Inside the lab, the harsh lights cast from the ceiling, gives the entire room an incredibly harsh, sterile feeling to it. Kal'tsit knows that the reason for that is to make sure that there's even lighting all throughout the lab, so that there are no uncanny shadows that might hide secrets that would otherwise be found. But it still harsh to her eyes. She steps into the lab, and through the visor of her attire, sees the Doctor, a Senior Medical Operator, and then finally the Doctor's bodyguard. All wearing attire similar to that of the Doctor, and all but the Doctor wearing armbands designating what departments they all were from. But she doesn't greet them, instead moving over to stand alongside them as they all stand around a screen, watching as the Doctor themself, works through a microscope, on some sample.

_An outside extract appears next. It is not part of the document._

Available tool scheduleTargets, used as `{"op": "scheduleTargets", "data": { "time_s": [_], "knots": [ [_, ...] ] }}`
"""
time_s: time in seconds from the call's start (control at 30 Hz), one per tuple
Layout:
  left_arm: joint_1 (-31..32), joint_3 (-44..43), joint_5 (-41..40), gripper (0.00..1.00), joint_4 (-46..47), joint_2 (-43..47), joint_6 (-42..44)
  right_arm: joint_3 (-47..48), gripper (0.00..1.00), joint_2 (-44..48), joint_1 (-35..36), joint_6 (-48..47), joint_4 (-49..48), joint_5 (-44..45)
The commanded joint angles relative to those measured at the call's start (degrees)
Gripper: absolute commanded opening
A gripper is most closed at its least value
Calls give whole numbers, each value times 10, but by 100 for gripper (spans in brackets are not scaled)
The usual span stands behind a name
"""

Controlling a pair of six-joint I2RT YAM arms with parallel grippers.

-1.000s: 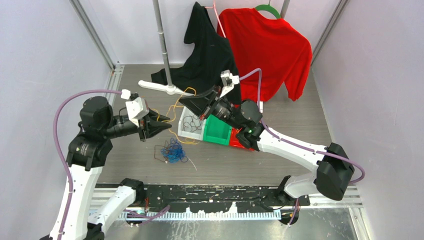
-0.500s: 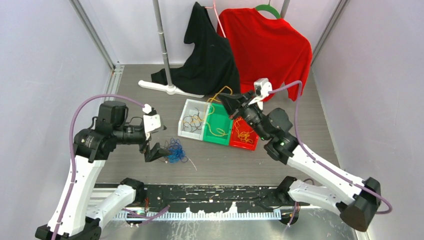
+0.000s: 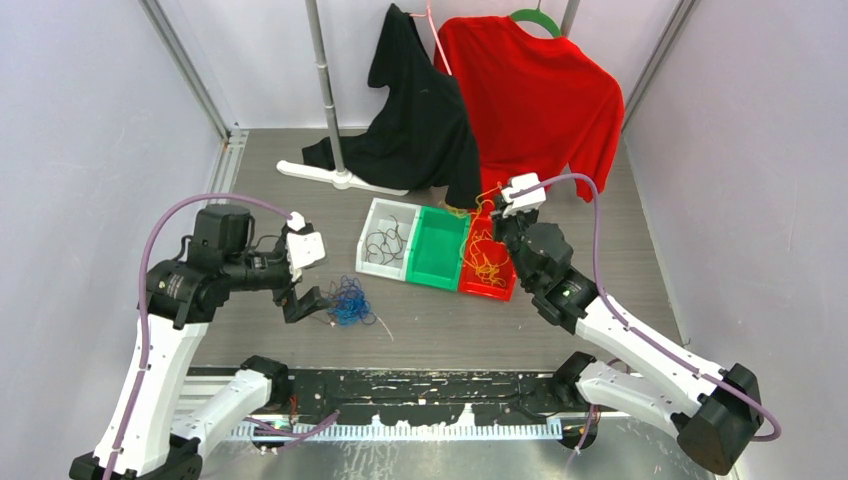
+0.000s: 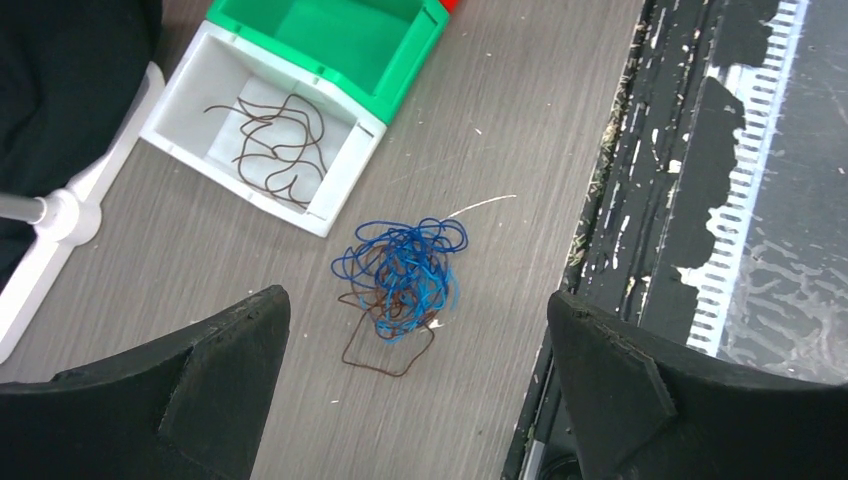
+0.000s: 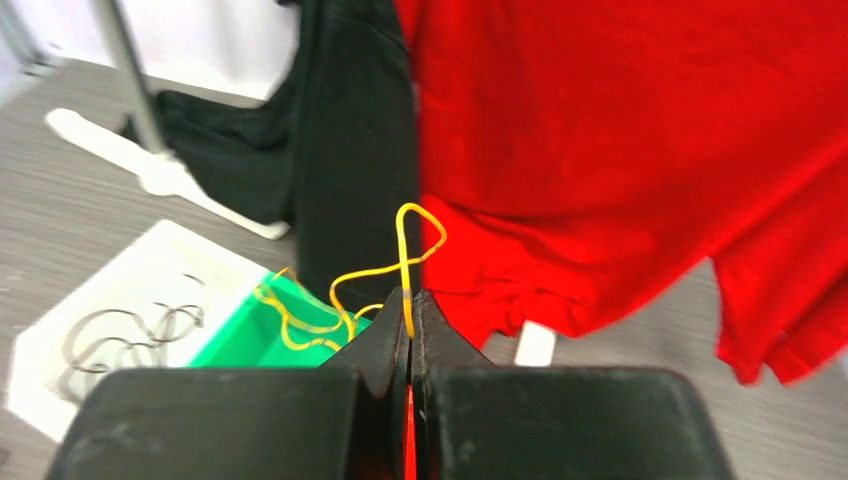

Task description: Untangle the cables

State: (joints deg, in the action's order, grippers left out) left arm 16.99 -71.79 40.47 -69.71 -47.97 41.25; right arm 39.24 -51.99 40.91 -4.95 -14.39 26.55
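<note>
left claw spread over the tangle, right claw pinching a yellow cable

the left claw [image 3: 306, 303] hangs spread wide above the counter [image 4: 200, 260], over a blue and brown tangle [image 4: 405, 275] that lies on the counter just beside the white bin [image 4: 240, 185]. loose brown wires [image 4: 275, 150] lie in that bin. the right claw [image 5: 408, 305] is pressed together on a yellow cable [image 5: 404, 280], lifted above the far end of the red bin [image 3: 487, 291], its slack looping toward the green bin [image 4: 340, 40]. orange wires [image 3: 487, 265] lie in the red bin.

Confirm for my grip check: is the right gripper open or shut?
Shut: the right gripper has its jaws pressed together, pinching the yellow cable that loops above them.
</note>
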Motion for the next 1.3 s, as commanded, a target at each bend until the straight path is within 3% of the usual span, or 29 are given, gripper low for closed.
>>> {"op": "scheduleTargets", "data": {
  "time_s": [0.0, 0.2, 0.6, 0.8, 1.1, 1.27],
  "knots": [
    [2, -2, -20, 100, 33, 10, -9, -8, 1, -1, -6, -70, -38, 112],
    [2, -1, -12, 99, 37, 10, -14, -20, 1, -20, -13, -105, -55, 180],
    [2, -3, -6, 100, 42, 6, -10, -47, 1, 57, -13, -49, 75, 268],
    [2, -4, 0, 100, 50, 4, -17, -24, 1, 75, -13, -17, 149, 263],
    [1, -4, -9, 100, 51, 15, -14, 5, 1, -40, -13, 51, 185, 194],
    [2, -5, -13, 100, 49, 19, -8, 17, 1, -123, -13, 48, 158, 189]
  ]
}}
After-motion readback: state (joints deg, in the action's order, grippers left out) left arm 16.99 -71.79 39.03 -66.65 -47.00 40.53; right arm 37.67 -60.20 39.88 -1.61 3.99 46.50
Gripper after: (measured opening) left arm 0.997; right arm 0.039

"What is it that needed my attention?" Kal'tsit asks through the radio of her suit.
"Because I'm not sure what I'm looking at, Doctor Kal'tsit." The Doctor's voice returns to her over the speakers in the suit. Raspy, and eternally scratchy. Even through the radio's short-range static, the Doctor's voice sounds raspy. "Texas, explain what it is you found."
"After Operator Skadi blacked out, and my partner and I moved to secure her location, I noticed something." The Lupine woman motions as the lab table in front of them. A fairly large petri dish containing what looks almost like a miniature lung, covered in pockmarks of red, blue and black. If Kal'tsit looks at it through the corner of her eye, she swears that it seems to be pulsing lightly in the harsh light of the room. "I initially was going to ignore it, but then noticed the trails of saliva coming from Skadi's mouth, leading to this… Thing..."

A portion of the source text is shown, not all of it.